The surgical center should be stocked with all instruments and materials required for VN administration (e.g., a 38- or 41-gauge subretinal cannula). The entire surgical team should be trained in handling biosafety level 1 agents. The surgeon should have experience in subretinal surgery and vitreoretinal surgery in young patients. Ideally, the surgeon should be experienced in the surgical management of the eye in patients with retinal dystrophies. The recommended site of injection should be located along the superior vascular arcade, at least 2 mm from the fovea center; the injection should be performed in such a way that all pathologic areas, such as dense atrophy or intraretinal pigment migration, are avoided. A small amount of the virus suspension should be slowly injected until an initial subretinal bleb is observed. Then the remaining volume should be injected slowly until a total of 0.3 mL is delivered.

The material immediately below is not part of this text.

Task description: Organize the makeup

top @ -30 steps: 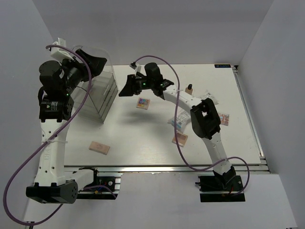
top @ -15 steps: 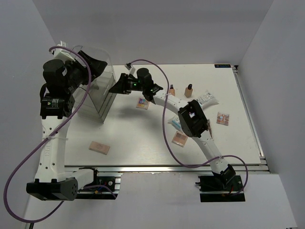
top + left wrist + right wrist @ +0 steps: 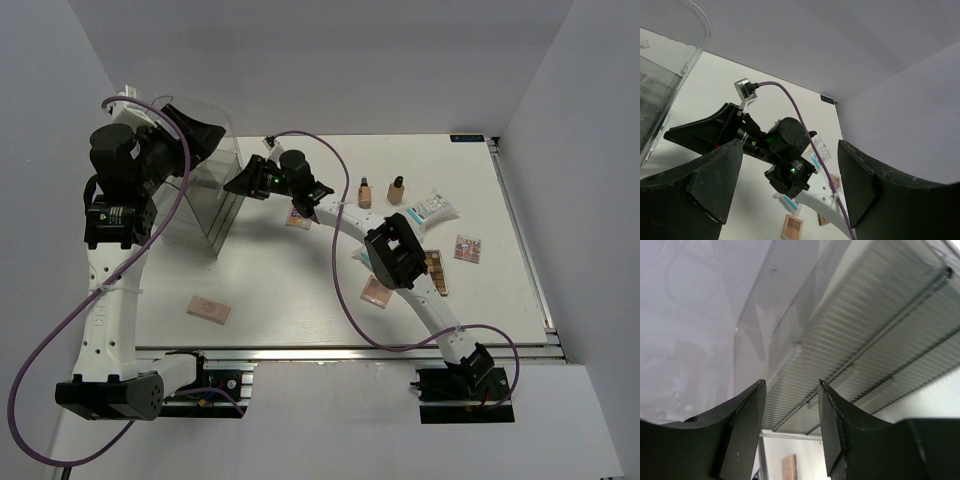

The use of an operating microscope with intraoperative OCT may be helpful, along with a vitrectomy system that enables the surgeon to control the rate of vector injection. An intraoperative OCT allows the surgeon to confirm that the vector is being administered into subretinal space and to objectively identify the localization and extent of subretinal injection. Subsequent fluid-air exchange is recommended to eliminate potential virus particles from the vitreous cavity. Care should be taken not to aspirate the material near the retinotomy site.
Supine head positioning of the patient should be initiated immediately and maintained for the first 24 hours of the postoperative period. Disposal of the remained virus suspension and backup syringe should be carried out according to local biosafety guidelines for handling and disposal of the product.
Prednisolone (1 mg/kg body weight per day, but no more than 40 mg/day) should be administered for 7 days in total (starting 3 days before VN administration), and then, the maximum dose should be tapered over 10 days. The same corticosteroid dosing regimen applies to administering VN to the second eye. If the second eye is to be treated shortly after the first one, tapering should be discontinued, and the original corticosteroid regimen should be initiated as described above.
Follow-up measurements are recommended to be obtained 1, 3, 6, and 12 months after the treatment and yearly thereafter, for about up to 5 years, as required by local regulations. Visual functions that showed a significant improvement in clinical trials of VN included orientation and mobility at low light levels (MLMT) and retinal sensitivity as measured by the FST testing [138]. MLMT showed a good correlation with FST and macular threshold in Humphrey visual field test. As for the FST, a change that exceeds the test-retest variability threshold of 0.3 [142] should be considered clinically beneficial for an individual patient. Any improvement, even lower than the aforementioned threshold, can be a meaningful change considering the progressive nature of the disease. In the phase 3 trial of VN [138], improvements in visual function were most pronounced between 2 weeks and 6 months posttreatment and, in some cases, could still be demonstrated at 5 years [143]. Based on this evidence, FST should be implemented as an outcome measurement test, and other outcome measures, such as BCVA, fundoscopy, OCT, and visual field testing, can be included as supplementary information in cooperating patients during follow-up. Additional valuable information can be obtained from MLMT, fundus-controlled perimetry, FAF, ERG, visual evoked potential, and eye movement recordings.
Real-world Evidence
As mentioned before, the efficacy and safety of VN were verified in an open-label, randomized, controlled phase 3 trial conducted in the United States [138]. Based on those findings, in 2017, the treatment was authorized in the United States, followed by approval in other countries, including the European Union member states (2018), Australia (2020), and Korea (2021).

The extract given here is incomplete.